* [TASK TO CARRY OUT]:
All of the listing below must be repeated word for word. Pictures are the only thing to omit.

━━━

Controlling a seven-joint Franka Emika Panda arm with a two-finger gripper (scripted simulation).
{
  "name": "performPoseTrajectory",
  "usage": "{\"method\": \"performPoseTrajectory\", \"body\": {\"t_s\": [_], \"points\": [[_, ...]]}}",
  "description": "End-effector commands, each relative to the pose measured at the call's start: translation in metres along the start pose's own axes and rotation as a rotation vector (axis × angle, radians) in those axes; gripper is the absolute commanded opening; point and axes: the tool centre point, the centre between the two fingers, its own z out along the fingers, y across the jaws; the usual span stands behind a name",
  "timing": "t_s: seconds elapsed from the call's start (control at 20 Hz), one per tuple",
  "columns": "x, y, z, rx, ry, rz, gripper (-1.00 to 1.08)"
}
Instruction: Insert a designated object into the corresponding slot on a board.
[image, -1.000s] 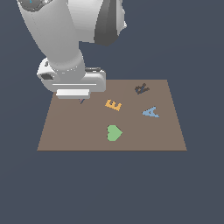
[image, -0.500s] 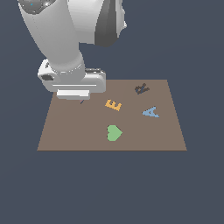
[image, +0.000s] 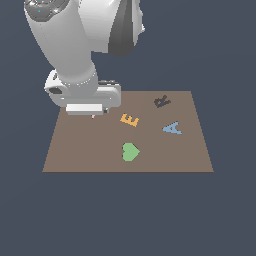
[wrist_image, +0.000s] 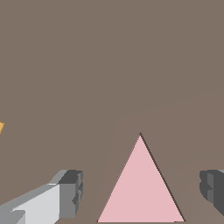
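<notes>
Gripper (wrist_image: 140, 197): 2 fingers spread wide, 1 light grey (wrist_image: 65, 192) and 1 dark (wrist_image: 214, 192), standing either side of the triangle (wrist_image: 140, 188) with clear gaps to both; nothing pinched. In the exterior view the wrist body hangs low over the board's far corner on that view's left, hiding most of what lies beneath.

Triangle: flat, pale pink, between the fingers on the board (wrist_image: 109, 65), with a thin dark line along its edges. Whether it lies in the slot or on the plain surface cannot be told; the slot itself is not separately visible. In the exterior view only a small pink speck (image: 93, 116) shows under the wrist.

Board (image: 75, 155): flat, brown, rectangular.

Heart (image: 130, 152): green, nearest the front edge, around mid-board.

E (image: 130, 120): orange, behind the heart, just beside the wrist; an orange sliver shows at the wrist view's edge.

A (image: 172, 128): blue, toward the exterior view's right.

R (image: 161, 101): dark brown, farthest back, beyond the A.
</notes>
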Motion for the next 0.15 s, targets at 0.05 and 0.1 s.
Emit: {"method": "performPoseTrajectory", "body": {"t_s": [0.05, 0.1], "points": [[0.0001, 0.0000, 0.0000, 0.000, 0.000, 0.000, 1.00], [0.0001, 0.0000, 0.0000, 0.000, 0.000, 0.000, 1.00]]}}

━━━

* [ANSWER BELOW]:
Controlling a seven-joint Franka Emika Panda arm with a two-finger gripper (scripted simulation).
{
  "name": "performPoseTrajectory",
  "usage": "{\"method\": \"performPoseTrajectory\", \"body\": {\"t_s\": [_], \"points\": [[_, ...]]}}",
  "description": "End-effector commands, each relative to the pose measured at the call's start: translation in metres along the start pose's own axes and rotation as a rotation vector (axis × angle, radians) in those axes; gripper is the absolute commanded opening; point and axes: the tool centre point, the centre between the two fingers, its own z out along the fingers, y across the jaws; the usual span stands behind a name",
  "timing": "t_s: seconds elapsed from the call's start (control at 20 Hz), one per tuple",
  "columns": "x, y, z, rx, ry, rz, gripper (-1.00 to 1.08)"
}
Instruction: Insert a designated object into the corresponding slot on a board.
[image, -1.000s] 
[image, -0.500s] 
[image, +0.000s] 
[wrist_image, +0.000s] 
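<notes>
Gripper (wrist_image: 140, 197): 2 fingers spread wide, 1 light grey (wrist_image: 65, 192) and 1 dark (wrist_image: 214, 192), standing either side of the triangle (wrist_image: 140, 188) with clear gaps to both; nothing pinched. In the exterior view the wrist body hangs low over the board's far corner on that view's left, hiding most of what lies beneath.

Triangle: flat, pale pink, between the fingers on the board (wrist_image: 109, 65), with a thin dark line along its edges. Whether it lies in the slot or on the plain surface cannot be told; the slot itself is not separately visible. In the exterior view only a small pink speck (image: 93, 116) shows under the wrist.

Board (image: 75, 155): flat, brown, rectangular.

Heart (image: 130, 152): green, nearest the front edge, around mid-board.

E (image: 130, 120): orange, behind the heart, just beside the wrist; an orange sliver shows at the wrist view's edge.

A (image: 172, 128): blue, toward the exterior view's right.

R (image: 161, 101): dark brown, farthest back, beyond the A.
</notes>
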Motion for the next 0.15 s, targets at 0.05 and 0.1 s.
Emit: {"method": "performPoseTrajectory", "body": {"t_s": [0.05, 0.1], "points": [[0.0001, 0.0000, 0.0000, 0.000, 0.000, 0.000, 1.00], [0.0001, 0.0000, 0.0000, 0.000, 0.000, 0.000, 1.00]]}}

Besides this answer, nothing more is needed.